Итак, одна из самых знаменитых воительниц "дикого" Тайнангина в сопровождении телохранительницы и чующей желает немедленно видеть иб-Барахью.
Зачем бы это?
- Ваше Могущество. - Ламбэри, разумеется, узнала его.
Тем более странно, что после краткого приветствия йор-падда проходит мимо. Молча. Чуть сузив глаза и опустив ладонь на рукоять сабли. Чующая ("Ее звали Змейка", - вспоминает вдруг Иллеар) ведет себя ровно так же.
И обе одаривают шулдара с мастером битв внимательными взглядами.
"Она хочет говорить с провидицей обо мне", - догадывается Иллеар.
* * *
- Один из них носит в себе джиэммона! Вот так вот.
Иллэйса потянулась к чашке и заставила себя отпить совсем чуть-чуть. Во рту горчило. Все мысли перемешались.
В меньшей степени от того, о чем сообщила, едва ступив на порог, Ламбэри Безжалостная. В большей… - от всего остального. "Одно дело - знать, другое - испытать на себе".
- Ты уверена?
- Моя Змейка никогда не ошибается, иб-Барахья. Она - одна из лучших чующих по эту сторону Мертвых Песков.
Глупый вопрос, верно. Йор-падды всю свою жизнь проводят, охотясь на джиэммонов. Чующие быстро и уверенно отыскивают следы этих тварей. Остальные йор-падды - так же быстро и уверенно уничтожают чудовищ.

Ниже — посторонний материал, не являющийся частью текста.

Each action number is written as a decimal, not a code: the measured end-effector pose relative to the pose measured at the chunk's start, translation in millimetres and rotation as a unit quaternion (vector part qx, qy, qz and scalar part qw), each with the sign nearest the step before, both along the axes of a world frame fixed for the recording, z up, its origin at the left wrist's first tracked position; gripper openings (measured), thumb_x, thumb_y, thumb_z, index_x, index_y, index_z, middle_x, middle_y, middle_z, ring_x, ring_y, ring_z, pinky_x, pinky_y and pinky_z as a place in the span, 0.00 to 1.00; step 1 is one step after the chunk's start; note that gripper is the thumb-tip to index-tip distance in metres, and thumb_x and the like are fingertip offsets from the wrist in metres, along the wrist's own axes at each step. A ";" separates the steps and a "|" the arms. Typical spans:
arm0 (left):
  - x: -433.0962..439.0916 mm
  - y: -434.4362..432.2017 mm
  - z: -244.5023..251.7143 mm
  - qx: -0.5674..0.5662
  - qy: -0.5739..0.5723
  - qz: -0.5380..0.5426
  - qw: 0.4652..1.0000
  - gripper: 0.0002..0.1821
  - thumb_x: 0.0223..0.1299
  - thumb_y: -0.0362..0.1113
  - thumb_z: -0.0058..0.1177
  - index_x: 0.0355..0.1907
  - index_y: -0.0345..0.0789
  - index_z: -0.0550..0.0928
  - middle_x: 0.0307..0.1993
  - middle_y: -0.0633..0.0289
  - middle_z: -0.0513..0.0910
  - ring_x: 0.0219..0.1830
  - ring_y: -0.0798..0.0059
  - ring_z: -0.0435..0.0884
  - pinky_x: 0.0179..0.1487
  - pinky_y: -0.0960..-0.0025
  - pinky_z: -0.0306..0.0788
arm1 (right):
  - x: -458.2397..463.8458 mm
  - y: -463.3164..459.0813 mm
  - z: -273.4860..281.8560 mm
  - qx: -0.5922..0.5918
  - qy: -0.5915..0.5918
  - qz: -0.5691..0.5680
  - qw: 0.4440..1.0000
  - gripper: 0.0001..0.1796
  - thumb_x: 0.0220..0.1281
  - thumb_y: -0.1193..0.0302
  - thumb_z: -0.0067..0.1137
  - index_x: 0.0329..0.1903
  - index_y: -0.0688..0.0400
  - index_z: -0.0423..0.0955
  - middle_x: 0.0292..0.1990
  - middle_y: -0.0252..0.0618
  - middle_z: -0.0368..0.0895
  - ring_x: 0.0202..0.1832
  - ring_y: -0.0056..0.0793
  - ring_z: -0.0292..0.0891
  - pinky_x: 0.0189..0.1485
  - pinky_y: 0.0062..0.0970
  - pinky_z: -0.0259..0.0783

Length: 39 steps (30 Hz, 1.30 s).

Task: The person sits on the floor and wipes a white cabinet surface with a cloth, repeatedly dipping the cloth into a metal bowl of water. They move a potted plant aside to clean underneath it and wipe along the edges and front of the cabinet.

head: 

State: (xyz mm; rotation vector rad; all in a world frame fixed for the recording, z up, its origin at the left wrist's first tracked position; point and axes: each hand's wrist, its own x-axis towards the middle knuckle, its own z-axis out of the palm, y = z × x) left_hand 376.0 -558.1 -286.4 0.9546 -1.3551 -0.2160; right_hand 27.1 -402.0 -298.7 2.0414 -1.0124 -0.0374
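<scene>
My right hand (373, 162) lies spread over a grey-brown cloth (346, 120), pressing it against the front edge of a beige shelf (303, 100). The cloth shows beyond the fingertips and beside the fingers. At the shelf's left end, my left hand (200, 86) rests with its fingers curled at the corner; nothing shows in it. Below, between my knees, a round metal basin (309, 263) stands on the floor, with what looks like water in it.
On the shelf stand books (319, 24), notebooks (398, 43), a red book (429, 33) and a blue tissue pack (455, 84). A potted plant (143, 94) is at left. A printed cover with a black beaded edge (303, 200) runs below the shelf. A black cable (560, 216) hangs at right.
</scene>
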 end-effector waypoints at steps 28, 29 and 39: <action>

Если джиэммон проник в мир в собственном теле, это упрощает задачу. Если же он попал сюда бестелесным духом, а затем, посулами или угрозами, вломился к кому-нибудь "на ночлег"… Что ж, никто не вечен.
Пауза.
Еще глоточек чая. Вдох. Выдох.
- Который из них?
Йор-падды не ошибаются. В этом все дело. "Странное племя", - говорят о них везде: и за Мертвыми Песками, и во владениях шулдара (Иллэйса чувствует, как улыбка сама собою касается уголков ее губ), и даже здесь, в "диком" Тайнангине. Йор-падды не позволяют мужчинам управлять собой. Йор-падды воинственны и бесстрашны. Йор-падды ненавидят джиэммонов. И мужчин. Первых они уничтожают. Вторых - используют по назначению, утверждая, что мужчина годится лишь для удовольствий и для продолжения рода. Причем и на то, и на другое способен далеко не всегда.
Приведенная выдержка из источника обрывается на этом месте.